***** Data block *****

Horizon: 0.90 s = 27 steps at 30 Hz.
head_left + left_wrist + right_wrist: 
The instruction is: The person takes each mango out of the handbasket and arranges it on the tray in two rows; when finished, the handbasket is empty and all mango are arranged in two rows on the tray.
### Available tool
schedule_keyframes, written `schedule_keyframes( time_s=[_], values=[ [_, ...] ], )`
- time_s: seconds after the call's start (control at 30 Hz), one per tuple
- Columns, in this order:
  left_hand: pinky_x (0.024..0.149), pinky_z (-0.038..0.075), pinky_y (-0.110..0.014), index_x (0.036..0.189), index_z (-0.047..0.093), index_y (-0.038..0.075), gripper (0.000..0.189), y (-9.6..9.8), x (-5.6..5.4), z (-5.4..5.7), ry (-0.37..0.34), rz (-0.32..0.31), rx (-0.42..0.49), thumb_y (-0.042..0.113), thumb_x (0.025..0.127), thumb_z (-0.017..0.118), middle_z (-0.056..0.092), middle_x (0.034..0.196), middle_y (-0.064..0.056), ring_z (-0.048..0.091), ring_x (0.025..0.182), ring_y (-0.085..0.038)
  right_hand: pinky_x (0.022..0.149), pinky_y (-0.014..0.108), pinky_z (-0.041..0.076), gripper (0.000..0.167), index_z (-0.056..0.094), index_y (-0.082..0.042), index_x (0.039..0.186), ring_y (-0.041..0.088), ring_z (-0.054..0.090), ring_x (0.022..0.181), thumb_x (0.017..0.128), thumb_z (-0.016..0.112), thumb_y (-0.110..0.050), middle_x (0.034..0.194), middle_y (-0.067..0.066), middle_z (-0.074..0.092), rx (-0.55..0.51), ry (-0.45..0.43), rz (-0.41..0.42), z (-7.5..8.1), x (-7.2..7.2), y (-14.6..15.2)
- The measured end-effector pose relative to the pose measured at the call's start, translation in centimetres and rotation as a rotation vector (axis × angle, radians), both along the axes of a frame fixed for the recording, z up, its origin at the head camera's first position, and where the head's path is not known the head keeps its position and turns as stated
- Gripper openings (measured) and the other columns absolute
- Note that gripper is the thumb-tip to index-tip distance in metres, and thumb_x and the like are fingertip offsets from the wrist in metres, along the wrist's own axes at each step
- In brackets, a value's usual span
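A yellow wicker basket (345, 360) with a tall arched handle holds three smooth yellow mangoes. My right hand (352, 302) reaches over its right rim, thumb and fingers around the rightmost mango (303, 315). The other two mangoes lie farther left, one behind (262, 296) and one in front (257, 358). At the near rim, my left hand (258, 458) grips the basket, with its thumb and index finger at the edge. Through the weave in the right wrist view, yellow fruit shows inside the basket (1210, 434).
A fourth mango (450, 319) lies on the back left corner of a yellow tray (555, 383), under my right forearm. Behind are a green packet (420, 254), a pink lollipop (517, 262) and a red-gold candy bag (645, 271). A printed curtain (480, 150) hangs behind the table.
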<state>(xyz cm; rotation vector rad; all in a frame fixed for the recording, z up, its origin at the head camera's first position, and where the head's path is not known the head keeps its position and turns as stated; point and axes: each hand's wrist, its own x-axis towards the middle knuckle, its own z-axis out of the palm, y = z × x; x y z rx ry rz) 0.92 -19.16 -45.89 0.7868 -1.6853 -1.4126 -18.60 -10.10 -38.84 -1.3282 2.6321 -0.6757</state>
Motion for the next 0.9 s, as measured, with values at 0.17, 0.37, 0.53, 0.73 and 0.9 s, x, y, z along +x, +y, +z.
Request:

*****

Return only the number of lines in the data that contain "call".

Task solution:
2